Just a year earlier, when America blazed with celebrations for the 100th birthday of the Statue of Liberty, Reagan had seemed the most popular President in years. But after a steady flow of congressional hearings on the Iran-contra arms scandal, of war threats in the Persian Gulf, of huge budgetary and trade deficits, of a declining dollar and a crashing stock market, his own stock fell. A CBS/New York Times poll at the end of November reported that 45% of the citizenry approved of the way Reagan was doing his job, down from 52% only six weeks earlier.

So in TIME's annual effort to evaluate the biggest news stories of the year, the common theme running through the large-type headlines of 1987 was Ronald Reagan. He was there not so much for his accomplishments as for his lack of them. "Terrible, terrible," said Nancy Reagan, herself a victim of cancer, in a year-end interview with the Washington Post. "Overall, I guess the whole year has been the roughest."

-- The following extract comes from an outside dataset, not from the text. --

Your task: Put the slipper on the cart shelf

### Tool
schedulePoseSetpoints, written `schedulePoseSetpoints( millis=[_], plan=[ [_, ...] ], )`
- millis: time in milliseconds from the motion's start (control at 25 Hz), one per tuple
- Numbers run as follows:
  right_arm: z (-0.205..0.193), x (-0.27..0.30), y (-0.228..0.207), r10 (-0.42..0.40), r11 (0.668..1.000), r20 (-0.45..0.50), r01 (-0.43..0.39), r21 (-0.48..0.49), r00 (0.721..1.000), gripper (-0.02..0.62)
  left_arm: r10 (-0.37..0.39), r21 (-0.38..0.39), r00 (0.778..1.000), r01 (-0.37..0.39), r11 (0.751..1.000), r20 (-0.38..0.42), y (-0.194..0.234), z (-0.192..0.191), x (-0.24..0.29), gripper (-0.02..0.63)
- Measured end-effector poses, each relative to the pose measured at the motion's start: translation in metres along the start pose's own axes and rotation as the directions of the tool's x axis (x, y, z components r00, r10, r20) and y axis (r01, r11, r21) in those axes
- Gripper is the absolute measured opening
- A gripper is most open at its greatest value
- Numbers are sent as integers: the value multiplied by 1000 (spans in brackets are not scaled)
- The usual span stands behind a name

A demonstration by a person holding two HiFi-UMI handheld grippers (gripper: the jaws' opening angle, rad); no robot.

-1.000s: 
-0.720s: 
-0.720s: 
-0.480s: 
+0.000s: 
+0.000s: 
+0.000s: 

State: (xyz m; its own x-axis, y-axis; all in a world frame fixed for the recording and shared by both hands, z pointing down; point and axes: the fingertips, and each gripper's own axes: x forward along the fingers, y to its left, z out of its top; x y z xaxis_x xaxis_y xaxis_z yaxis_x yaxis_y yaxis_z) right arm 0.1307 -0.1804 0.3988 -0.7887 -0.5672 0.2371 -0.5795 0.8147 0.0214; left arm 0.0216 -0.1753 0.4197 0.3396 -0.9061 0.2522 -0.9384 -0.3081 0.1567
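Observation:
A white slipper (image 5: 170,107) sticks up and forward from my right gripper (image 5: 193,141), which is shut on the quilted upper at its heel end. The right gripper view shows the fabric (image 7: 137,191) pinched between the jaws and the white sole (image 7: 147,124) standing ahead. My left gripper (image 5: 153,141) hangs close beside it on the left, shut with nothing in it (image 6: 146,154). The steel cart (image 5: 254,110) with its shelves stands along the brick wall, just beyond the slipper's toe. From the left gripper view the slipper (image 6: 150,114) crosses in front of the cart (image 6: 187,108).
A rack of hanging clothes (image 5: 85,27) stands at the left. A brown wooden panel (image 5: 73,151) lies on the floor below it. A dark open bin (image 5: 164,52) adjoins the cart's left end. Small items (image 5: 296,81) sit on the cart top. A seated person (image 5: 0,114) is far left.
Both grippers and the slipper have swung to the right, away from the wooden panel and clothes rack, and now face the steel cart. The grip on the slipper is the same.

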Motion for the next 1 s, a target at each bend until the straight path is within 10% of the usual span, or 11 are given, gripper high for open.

At the start, Reagan was full of defiance about the sale of U.S. missiles to Iran. That effort, obviously aimed at winning the release of American hostages in Lebanon, had been an embarrassing violation of his repeated pledges never / to negotiate with terrorist regimes, but Reagan simply denied it. "We did not -- repeat, did not -- trade weapons or anything else for hostages," he said. After a three-month investigation, however, a presidential review board headed by former Texas Senator John Tower found that the "initiative became in fact a series of arms-for-hostages deals."

Reagan cooperated with the Tower commission, but when asked whether he had specifically approved Israeli sales of U.S. missiles to Iran, he first said that he had, then that he had not, then that the "simple truth is, I don't remember." On the basis of such evidence, the Tower commission condemned Reagan's careless "management style" and complained that the "President did not seem to be aware of the way in which the operation was implemented."

The President finally conceded his error. "I told the American people I did not trade arms for hostages," he said. "My heart and my best intentions still tell me that's true. But the facts and the evidence tell me it is not."